Task description:
For this exercise, please reproduce the records below word for word, from the first line through the line with "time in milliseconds".

Given entries:
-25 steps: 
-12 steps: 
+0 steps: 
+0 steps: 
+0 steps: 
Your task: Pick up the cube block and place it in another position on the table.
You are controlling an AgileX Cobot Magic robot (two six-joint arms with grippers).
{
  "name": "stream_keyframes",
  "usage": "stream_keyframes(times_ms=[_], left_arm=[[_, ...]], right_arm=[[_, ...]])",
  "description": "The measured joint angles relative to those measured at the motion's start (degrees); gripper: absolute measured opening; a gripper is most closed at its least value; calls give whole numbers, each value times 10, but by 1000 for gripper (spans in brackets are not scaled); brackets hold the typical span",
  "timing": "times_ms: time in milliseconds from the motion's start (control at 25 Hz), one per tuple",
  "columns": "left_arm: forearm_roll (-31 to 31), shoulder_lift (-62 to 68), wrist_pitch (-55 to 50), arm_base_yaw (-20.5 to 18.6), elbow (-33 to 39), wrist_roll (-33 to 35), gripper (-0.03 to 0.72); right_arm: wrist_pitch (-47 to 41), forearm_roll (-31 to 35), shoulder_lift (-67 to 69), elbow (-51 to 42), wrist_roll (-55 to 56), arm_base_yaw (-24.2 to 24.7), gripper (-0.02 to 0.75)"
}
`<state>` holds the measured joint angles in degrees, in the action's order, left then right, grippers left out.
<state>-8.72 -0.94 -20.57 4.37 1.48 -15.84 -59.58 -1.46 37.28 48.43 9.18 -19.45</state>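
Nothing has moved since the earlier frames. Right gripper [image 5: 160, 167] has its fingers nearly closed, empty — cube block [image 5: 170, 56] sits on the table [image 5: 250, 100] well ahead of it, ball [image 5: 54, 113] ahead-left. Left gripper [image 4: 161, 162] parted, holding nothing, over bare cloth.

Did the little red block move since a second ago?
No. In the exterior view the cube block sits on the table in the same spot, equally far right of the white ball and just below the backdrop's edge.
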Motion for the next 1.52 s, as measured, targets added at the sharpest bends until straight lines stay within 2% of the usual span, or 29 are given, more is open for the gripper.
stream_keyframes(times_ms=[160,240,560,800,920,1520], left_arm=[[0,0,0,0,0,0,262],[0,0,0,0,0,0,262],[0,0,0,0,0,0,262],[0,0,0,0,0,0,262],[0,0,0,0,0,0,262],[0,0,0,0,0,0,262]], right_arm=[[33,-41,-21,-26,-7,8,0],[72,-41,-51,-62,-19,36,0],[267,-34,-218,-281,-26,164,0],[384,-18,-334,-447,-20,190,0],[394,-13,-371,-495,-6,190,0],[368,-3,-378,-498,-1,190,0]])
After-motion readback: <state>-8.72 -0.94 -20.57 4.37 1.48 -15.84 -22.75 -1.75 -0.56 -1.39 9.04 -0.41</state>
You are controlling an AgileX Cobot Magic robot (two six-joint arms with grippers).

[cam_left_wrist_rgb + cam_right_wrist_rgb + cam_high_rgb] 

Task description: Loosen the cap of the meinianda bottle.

Result of the task:
-25 steps: 
-12 steps: 
+0 steps: 
+0 steps: 
+0 steps: 
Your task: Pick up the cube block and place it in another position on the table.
You are controlling an AgileX Cobot Magic robot (two six-joint arms with grippers).
{
  "name": "stream_keyframes",
  "usage": "stream_keyframes(times_ms=[_], left_arm=[[_, ...]], right_arm=[[_, ...]])",
  "description": "The measured joint angles relative to those measured at the motion's start (degrees); gripper: absolute measured opening; a gripper is most closed at its least value; calls give whole numbers, each value times 10, but by 1000 for gripper (spans in brackets are not scaled); brackets hold the typical span",
  "timing": "times_ms: time in milliseconds from the motion's start (control at 25 Hz), one per tuple",

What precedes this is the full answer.